CrawlX - Complete Setup Guide

🎯 What is CrawlX?

CrawlX is a powerful web scraping platform with:

Pre-configured scrapers for Hacker News and RemoteOK jobs
Custom URL scraper that can scrape ANY website with anti-bot detection
Smart content extraction with multiple modes (auto, article, text, structured)
Modern Next.js frontend with 3D effects and dark mode
PostgreSQL database for data storage
Export functionality (JSON, CSV, PDF)

📋 Prerequisites

Before running CrawlX, ensure you have:

✅ Python 3.11+ installed
✅ PostgreSQL 12+ installed and running
✅ Node.js 18+ and npm installed
✅ Git (optional, for version control)

🚀 Quick Start (5 Minutes)

Step 1: Backend Setup

# Navigate to backend directory
cd backend

# Install Python dependencies
pip install -r requirements.txt

# Install Playwright browser (required for custom URL scraper)
python -m playwright install chromium

# Create .env file
# Copy this content into backend/.env:
DATABASE_URL=postgresql://postgres:your_password@localhost:5432/crawlx

Important: Replace your_password with your actual PostgreSQL password!

Step 2: Database Setup

# Create database (run in PostgreSQL)
createdb crawlx

# OR use psql:
psql -U postgres -c "CREATE DATABASE crawlx;"

Step 3: Start Backend

# In backend directory
uvicorn main:app --reload

# Should see:
# INFO: Uvicorn running on http://127.0.0.1:8000

Test it: Open http://localhost:8000/docs to see the interactive API documentation.

Step 4: Frontend Setup

# Navigate to frontend directory (from project root)
cd frontend

# Install dependencies
npm install

# Start development server
npm run dev

# Should see:
# ▲ Next.js 14.x.x
# Local: http://localhost:3000

Open http://localhost:3000 in your browser!

🎨 Using CrawlX

Dashboard (http://localhost:3000)

View statistics (total items, today's scrapes, etc.)
Click "Run Scrapers" to scrape Hacker News and RemoteOK
Navigate to Custom Scraper or Data Explorer

Custom URL Scraper (http://localhost:3000/scraper)
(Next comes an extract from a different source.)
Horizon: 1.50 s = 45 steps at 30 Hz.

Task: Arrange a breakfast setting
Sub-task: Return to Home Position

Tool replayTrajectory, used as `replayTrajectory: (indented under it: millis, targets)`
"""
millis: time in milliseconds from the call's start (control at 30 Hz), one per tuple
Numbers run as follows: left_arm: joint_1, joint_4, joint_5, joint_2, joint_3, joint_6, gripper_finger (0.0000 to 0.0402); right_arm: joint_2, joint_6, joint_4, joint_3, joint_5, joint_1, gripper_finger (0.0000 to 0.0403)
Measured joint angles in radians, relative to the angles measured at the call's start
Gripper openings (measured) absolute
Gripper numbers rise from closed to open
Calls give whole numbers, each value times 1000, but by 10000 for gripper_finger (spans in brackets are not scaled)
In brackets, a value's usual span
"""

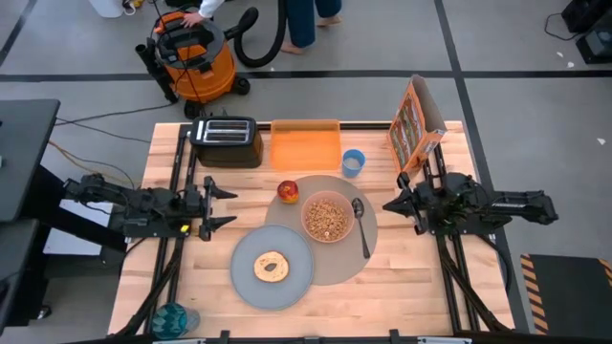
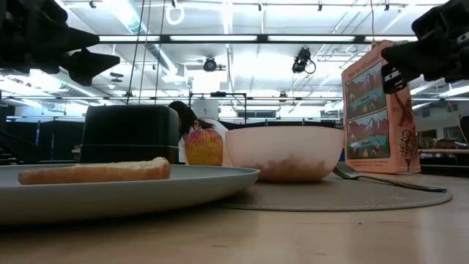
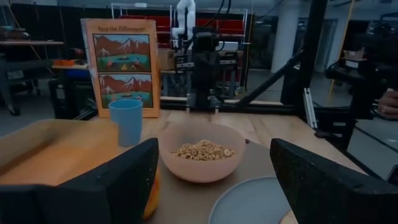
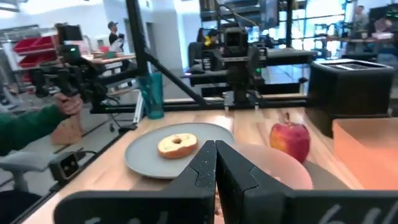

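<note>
Nearly finished: the retreat is where it could slip

From where I stand, the left pincer hangs released, fingers spread and empty, just left of the plate carrying the bagel. A low sweep homeward could clip that rim and shove the plate askew on the placemat. The apple, the bowl of cereal and the spoon sit on the mat, with the cup just beyond its edge. The right pincer is clenched on nothing, near the spoon. I judge the cereal box, close beside that arm, the likeliest casualty: a careless swing would topple it across the counter.
</note>
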Motion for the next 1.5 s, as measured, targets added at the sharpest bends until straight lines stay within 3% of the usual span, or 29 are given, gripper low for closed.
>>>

Enter any website URL (e.g., https://books.toscrape.com)
Choose extraction mode:
- Auto: Smart detection
- Article: For news/blogs
- Text: All visible text
- Structured: Tables & lists
Adjust wait time (1-10 seconds for slow sites)
Click "Scrape URL"
Copy or download results

Data Explorer (http://localhost:3000/data)
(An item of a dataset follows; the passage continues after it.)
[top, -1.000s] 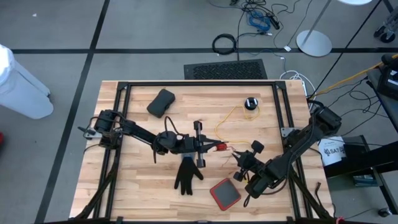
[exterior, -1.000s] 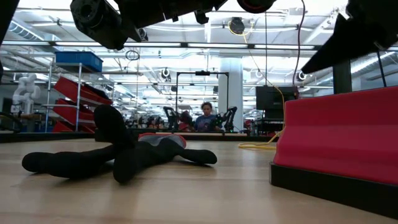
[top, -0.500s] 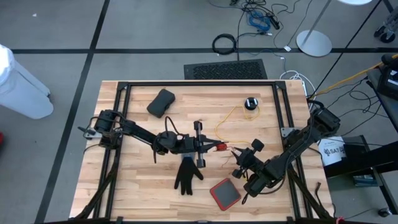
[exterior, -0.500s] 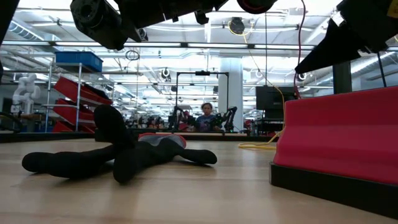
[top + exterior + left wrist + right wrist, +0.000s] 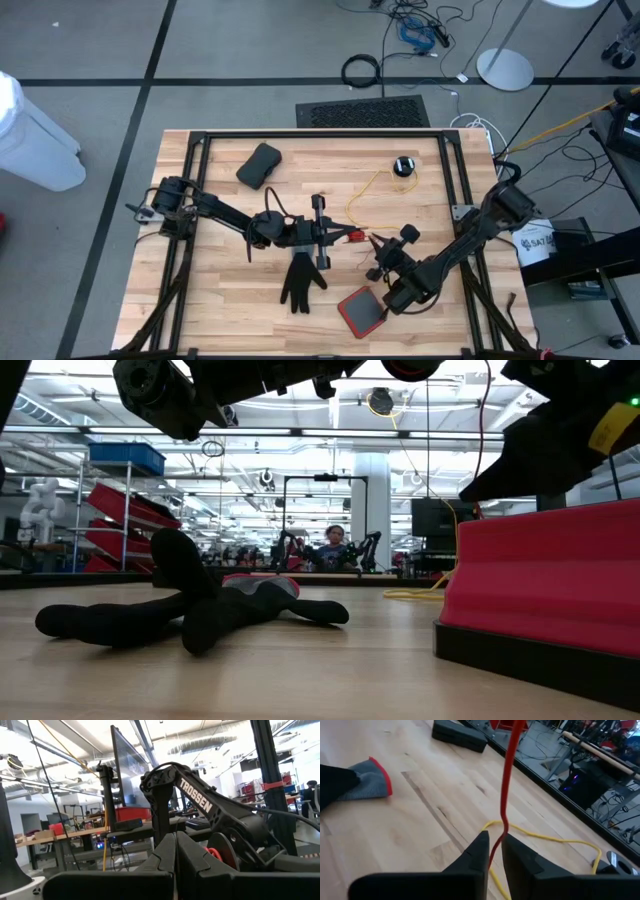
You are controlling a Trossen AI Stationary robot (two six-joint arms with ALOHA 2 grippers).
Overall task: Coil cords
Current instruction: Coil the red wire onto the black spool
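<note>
Two arms meet near the middle of the table [image 5: 220,310], working one cord [image 5: 368,190] between them. The left gripper [image 5: 340,237] reaches in from its side, raised off the wood and clenched tight. A small red end piece [image 5: 353,237] sits right at its tip, though whether the fingers actually pinch it cannot be told from above. Holding that end aloft would keep the line off the boards and taut enough to wind.

The right gripper [image 5: 495,837] comes in from the opposite side and hangs just over the wood beside the left one. Its fingers [image 5: 477,852] are drawn nearly together about a red strand [image 5: 506,795] that rises steeply from between them towards the other arm. The narrow grip looks meant to guide the line rather than lock it.

Beyond the grippers the yellow cord trails in a loose curve across the table to its puck [image 5: 403,165] near the far edge, uncoiled and lying flat. No finished coil shows, so the job appears to be at an early stage.

A glove [image 5: 300,282] lies spread just below the left gripper, a red case [image 5: 361,311] sits under the right arm, and a black pouch [image 5: 259,165] rests well apart towards the far left. The slack yellow length could snag on the case as it is drawn in.
</note>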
Search scraped content (with fuzzy search)
Filter by tags (news, tech, jobs, remote)
Export to CSV or PDF
View full details with source links

🔧 Troubleshooting

Backend Won't Start

Error: FATAL: database "crawlx" does not exist

createdb crawlx

Error: connection to server at "localhost" (::1), port 5432 failed

PostgreSQL is not running
Start it: sudo systemctl start postgresql (Linux) or pg_ctl start (Windows)

Error: DETAIL: role "postgres" does not exist

Create PostgreSQL user:

psql -c "CREATE USER postgres WITH PASSWORD 'your_password' SUPERUSER;"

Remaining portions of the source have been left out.